Additionally, in several instances programs/institutions were identified as being out of compliance with the agency's outcomes measures thresholds. For instance, the minimum threshold in most instances was set at 50%, but in several instances the program/institution was out of compliance at 33%. The agency speculated that some institutions would probably come back into compliance within a year or two, and therefore no corrective action was required. The agency excused several programs/institutions from the outcomes requirements based upon their small size and noted that ED allowed accrediting agencies to make exceptions for good cause. ED staff must emphasize that exceptions for good cause should be used sparingly and not routinely, and that such exceptions must be tracked and thoroughly justified.

Despite that fact that ED observed that a number of programs/institutions had areas of non-compliance, it did not appear that the agency was taking immediate action against those programs/institutions. In most instances, the agency was allowing the program/institution to submit additional information with its next annual report and did not appear to be requiring any substantive corrective action.

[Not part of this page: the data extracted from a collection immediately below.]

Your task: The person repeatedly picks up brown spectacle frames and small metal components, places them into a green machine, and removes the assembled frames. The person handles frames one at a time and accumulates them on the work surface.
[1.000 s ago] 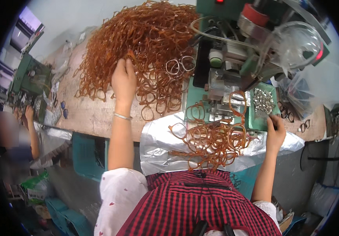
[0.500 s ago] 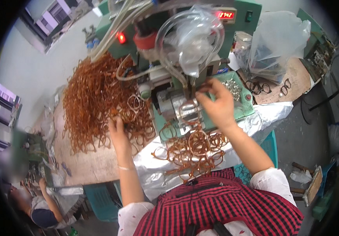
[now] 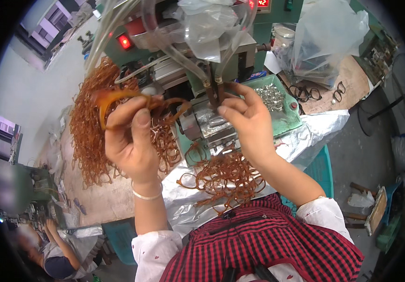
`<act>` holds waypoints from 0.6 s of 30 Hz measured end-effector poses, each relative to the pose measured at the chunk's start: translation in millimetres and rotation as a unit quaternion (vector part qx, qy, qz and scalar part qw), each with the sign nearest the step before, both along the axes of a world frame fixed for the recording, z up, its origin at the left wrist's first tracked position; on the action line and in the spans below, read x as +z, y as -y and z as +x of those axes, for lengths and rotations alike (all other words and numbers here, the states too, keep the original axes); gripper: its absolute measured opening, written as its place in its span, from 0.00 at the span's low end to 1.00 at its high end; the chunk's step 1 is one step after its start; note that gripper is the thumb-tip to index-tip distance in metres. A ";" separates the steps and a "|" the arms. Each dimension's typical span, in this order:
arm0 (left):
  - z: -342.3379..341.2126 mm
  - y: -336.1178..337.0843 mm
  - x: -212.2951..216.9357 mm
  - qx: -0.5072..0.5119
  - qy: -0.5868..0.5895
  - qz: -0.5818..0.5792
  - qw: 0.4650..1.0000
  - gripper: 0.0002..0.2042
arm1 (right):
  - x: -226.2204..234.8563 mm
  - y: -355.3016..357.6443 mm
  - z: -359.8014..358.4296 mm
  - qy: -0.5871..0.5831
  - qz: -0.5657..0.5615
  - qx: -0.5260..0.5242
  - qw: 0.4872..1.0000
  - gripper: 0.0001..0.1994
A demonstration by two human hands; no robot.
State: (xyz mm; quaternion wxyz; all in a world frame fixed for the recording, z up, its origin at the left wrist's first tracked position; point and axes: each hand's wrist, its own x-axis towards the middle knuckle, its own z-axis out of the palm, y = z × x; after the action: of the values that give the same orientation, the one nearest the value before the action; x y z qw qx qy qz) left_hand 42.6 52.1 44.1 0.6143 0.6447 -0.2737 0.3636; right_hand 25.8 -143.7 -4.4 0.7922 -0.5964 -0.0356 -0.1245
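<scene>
My left hand (image 3: 134, 141) is raised and pinches an amber plastic eyeglass frame (image 3: 111, 97) between thumb and fingers. Behind it lies a big heap of similar brown-amber frames (image 3: 92, 136). My right hand (image 3: 251, 124) is at the green bench machine, its fingers curled around the lower end of two dark metal feed rods (image 3: 215, 94). Its thumb and fingertips are close together, and whatever they grip is hidden. Under the rods sits a shiny metal fixture (image 3: 210, 122). Nearer me, a smaller pile of amber frames (image 3: 226, 176) rests on silver foil (image 3: 179, 202).
Right of the rods, a green tray (image 3: 284, 120) holds many tiny metal parts (image 3: 270, 96). Dark eyeglass frames (image 3: 310, 93) and a clear plastic bag (image 3: 329, 44) are at the right. Clear tubes (image 3: 179, 54) hang over the machine. Another person (image 3: 61, 256) sits at lower left.
My left hand has come up from the heap with an eyeglass frame in it. My right hand stays by the rods; the frame seen under them before is no longer visible there.
</scene>
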 end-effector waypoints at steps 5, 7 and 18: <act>-21.5 4.6 -14.7 -0.025 0.097 0.194 0.976 0.05 | -9.5 55.3 -14.6 0.124 -0.448 -0.105 0.879 0.22; -37.9 10.8 -26.0 -0.005 0.120 0.282 0.952 0.05 | -54.1 94.8 -8.8 0.007 -0.499 -0.146 0.854 0.17; -22.2 32.5 -64.3 -0.011 0.157 0.388 0.908 0.15 | -87.2 156.2 13.4 0.036 -0.401 -0.207 0.892 0.09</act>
State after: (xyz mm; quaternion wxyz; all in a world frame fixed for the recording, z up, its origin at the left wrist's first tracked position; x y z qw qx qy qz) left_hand 20.4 19.5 -20.3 0.2691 0.7636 -0.4931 0.3183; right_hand 39.1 -299.9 -91.6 0.4406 -0.8521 0.0132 -0.2822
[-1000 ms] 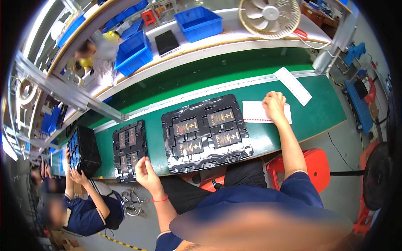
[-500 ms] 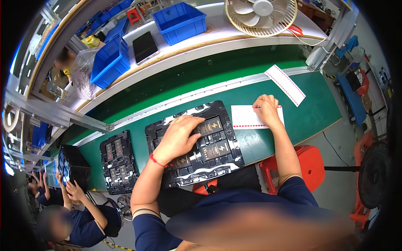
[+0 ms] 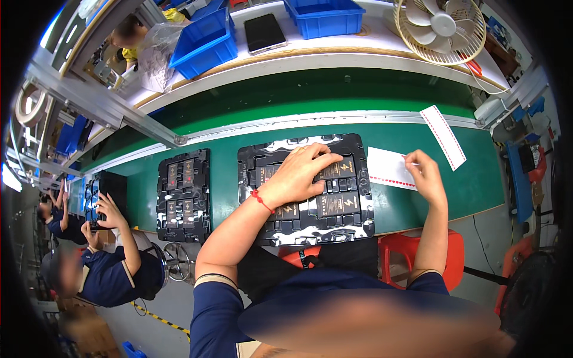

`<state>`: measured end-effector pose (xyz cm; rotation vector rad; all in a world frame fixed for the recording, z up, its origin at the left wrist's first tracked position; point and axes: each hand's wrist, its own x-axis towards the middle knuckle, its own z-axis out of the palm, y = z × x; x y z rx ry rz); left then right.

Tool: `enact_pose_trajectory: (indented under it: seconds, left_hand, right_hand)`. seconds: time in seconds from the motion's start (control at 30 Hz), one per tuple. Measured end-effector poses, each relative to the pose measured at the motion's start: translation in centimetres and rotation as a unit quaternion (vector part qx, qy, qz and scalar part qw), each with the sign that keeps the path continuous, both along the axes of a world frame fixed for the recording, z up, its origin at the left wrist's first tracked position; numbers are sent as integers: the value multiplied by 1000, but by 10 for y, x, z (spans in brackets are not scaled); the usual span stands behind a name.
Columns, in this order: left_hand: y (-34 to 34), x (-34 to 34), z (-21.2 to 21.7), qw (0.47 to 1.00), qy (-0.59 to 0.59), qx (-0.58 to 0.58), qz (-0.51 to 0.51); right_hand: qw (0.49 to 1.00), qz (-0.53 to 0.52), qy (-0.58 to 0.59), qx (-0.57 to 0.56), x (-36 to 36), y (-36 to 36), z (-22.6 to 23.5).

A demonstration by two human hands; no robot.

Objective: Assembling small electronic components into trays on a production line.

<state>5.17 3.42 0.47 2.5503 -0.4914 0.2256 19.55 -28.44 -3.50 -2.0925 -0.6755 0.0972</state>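
Across the batteries [image 3: 338, 204], seated in the tray [image 3: 358, 230], the left hand [image 3: 298, 173] is laid with fingers loosely spread, clamped on nothing visible. Right of the tray, the sheet [image 3: 385, 164] is met at its edge by the right hand [image 3: 427, 176]; its fingertips are drawn together, but whether anything is pinched cannot be told. The step in hand is judged to be fine work at that edge; a light, steady pinch is called for. On the green table [image 3: 468, 188], a strip [image 3: 443, 138] is placed farther right of the tray, a second tray [image 3: 179, 194] left of it. Beyond the tray, bins [image 3: 206, 46], a phone [image 3: 264, 33] and a fan [image 3: 441, 25] are shelved.
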Motion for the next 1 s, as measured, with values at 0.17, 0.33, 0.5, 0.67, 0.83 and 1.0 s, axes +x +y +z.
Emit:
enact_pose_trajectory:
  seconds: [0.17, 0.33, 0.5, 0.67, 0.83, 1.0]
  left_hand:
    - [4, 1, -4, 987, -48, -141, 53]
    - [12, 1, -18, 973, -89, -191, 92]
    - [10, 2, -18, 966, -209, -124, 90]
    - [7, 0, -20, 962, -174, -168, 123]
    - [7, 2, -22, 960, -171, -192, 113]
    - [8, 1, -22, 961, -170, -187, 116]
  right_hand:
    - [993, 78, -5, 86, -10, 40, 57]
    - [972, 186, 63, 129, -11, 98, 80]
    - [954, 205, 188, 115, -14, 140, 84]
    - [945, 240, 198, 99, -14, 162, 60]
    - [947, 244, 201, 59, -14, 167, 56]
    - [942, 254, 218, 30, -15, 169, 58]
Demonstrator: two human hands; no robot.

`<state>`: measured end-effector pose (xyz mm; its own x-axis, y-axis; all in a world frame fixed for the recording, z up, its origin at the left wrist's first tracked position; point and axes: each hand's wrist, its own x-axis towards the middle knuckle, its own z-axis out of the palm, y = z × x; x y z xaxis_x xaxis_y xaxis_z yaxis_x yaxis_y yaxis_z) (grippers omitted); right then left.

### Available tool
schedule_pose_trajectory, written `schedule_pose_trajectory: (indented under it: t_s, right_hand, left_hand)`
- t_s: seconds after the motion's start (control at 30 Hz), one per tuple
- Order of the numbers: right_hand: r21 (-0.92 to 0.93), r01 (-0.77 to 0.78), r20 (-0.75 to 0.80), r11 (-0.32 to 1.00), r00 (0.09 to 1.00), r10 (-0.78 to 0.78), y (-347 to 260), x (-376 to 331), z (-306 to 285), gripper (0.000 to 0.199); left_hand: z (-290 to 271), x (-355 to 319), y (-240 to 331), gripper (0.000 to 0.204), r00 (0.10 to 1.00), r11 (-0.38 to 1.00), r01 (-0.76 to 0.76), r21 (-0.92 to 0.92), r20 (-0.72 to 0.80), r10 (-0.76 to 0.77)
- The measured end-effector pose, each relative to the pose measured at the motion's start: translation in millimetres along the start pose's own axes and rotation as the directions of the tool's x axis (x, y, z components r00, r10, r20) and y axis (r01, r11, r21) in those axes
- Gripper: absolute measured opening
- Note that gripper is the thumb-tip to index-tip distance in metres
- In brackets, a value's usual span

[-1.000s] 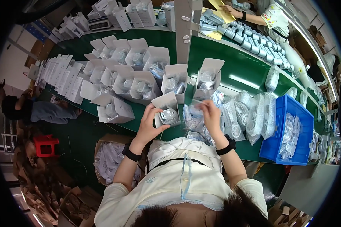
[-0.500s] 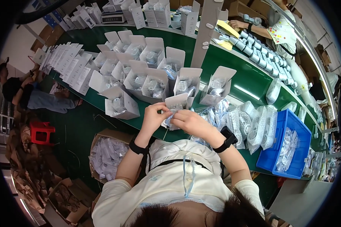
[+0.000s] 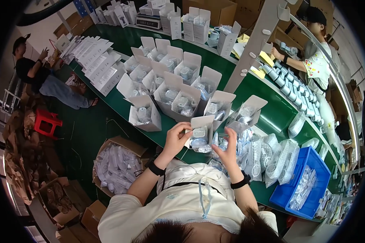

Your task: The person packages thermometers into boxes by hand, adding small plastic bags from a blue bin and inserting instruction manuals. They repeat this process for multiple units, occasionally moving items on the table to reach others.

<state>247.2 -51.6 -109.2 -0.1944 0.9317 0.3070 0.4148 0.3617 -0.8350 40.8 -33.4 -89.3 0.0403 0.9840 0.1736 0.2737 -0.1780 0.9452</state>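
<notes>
In front of me on the green table stands a small open white box [image 3: 202,121], its back flap raised. Inside sit a pale device and a light-blue piece in clear plastic [image 3: 199,142]. My left hand [image 3: 176,139] pinches the box's left edge between thumb and fingers. To the right of the box, my right hand [image 3: 228,150] is open, thumb and fingers spread, holding nothing. Close behind are similar open boxes [image 3: 145,116] with plastic-wrapped parts in them. Clear-wrapped blue and white pieces [image 3: 244,141] lie just beyond my right hand.
Bubble-wrapped bundles [image 3: 273,160] and a blue bin [image 3: 280,194] of small bags are on the right. Flat white boxes [image 3: 105,75] lie at left. A carton [image 3: 140,149] of plastic bags is below the table edge. A metal post [image 3: 251,50] rises behind; co-workers stand at both sides.
My right hand has come away from the box and opened, moving right and nearer me. My left hand has shifted to the box's left edge. The view has turned, moving the scene.
</notes>
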Motion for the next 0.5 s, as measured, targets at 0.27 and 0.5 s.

The agency does not meet the requirements of this section. The agency must demonstrate that it is tracking its programs'/institutions' compliance with agency standards on an ongoing basis, that it requires corrective action of any program or institution that is found to be in non-compliance, and that it takes immediate adverse action unless the agency, for good cause, extends the period for achieving compliance.
 
 

PART III: THIRD PARTY COMMENTS

 
The Department did not receive any written third-party comments regarding this agency.